Jean came yesterday to the weekly, growing Freedom Fridays rallies at the Detroit Water and Sewerage Dept (DWSD) to voice her outrage at seeing a pregnant mother and young children denied the basic
human right to water in a city surrounded by the largest group of freshwater lakes on Earth, containing 21% of the world’s surface fresh water. Her voice faltered as she worked to hold back tears on the megaphone. Her tone was one part desperation and one part pure rage, a rage that is simmering with the summer heat and the threat of over 100,000 family water shutoffs in the hot months ahead.
The media has been nearly silent on the issue of water shutoffs since Detroit’s emergency management began to ramp them up last month. With so much negative news about bankruptcy and blight already, could it be that the country has become desensitized to Detroit’s suffering? Or is it just increasingly difficult to cut through the corporate spin machine that seems to dictate so much of what we hear and see these days on the TV and in newspapers, as Conan O’Brien famously demonstrated when he showed how local news stations were just lazily parroting national corporate press releases. Whatever the reason, you won’t be reading about this humanitarian crisis in USA Today – yet.

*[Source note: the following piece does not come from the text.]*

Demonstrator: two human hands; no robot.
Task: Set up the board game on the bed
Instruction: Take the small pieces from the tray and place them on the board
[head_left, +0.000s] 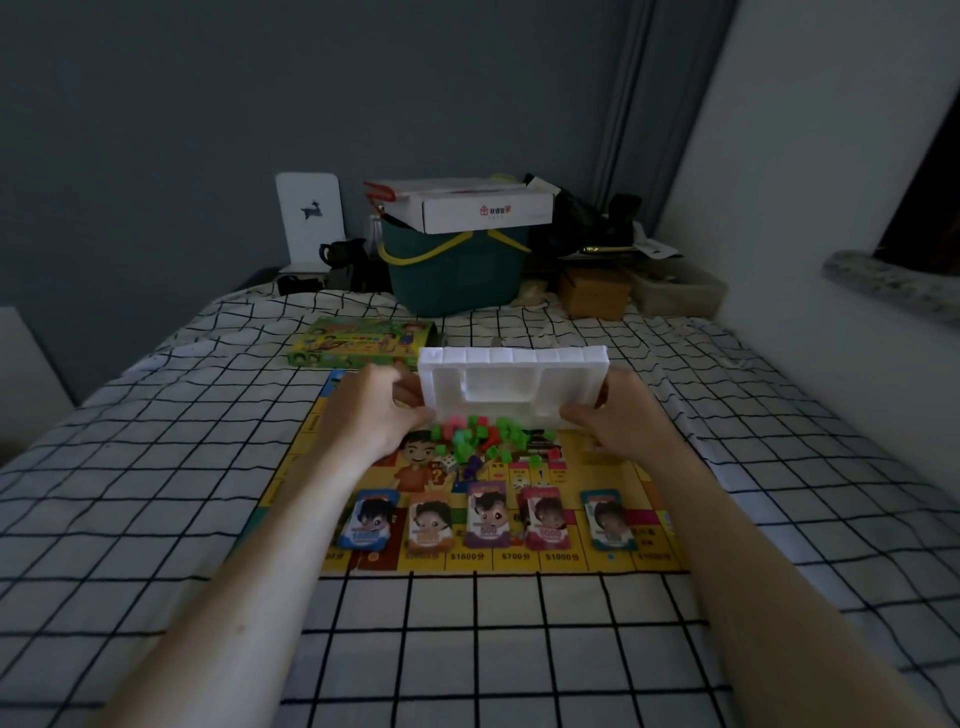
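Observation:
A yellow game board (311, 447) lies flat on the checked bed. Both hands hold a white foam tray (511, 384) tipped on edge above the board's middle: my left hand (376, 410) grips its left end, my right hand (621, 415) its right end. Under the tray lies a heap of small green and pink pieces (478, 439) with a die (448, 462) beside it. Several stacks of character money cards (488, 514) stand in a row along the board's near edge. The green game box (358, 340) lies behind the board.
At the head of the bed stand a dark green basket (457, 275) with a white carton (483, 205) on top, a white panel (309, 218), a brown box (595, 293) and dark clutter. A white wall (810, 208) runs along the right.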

Yet. Because we’re going to ramp up the pressure and make this issue un-unreportable.
Yet. Because everyone in the country – in the world? – deserves to know that in the richest country on Earth poor people are having their water shutoff because they can’t pay.
Yet. Because if the water shutoffs don’t stop, an army of peaceful resistance will stop them.
This is a call to action to become part of that resistance.
Visit the Detroit Water Brigade and enlist to help deliver resources and support to those most in need.
Water is a human right.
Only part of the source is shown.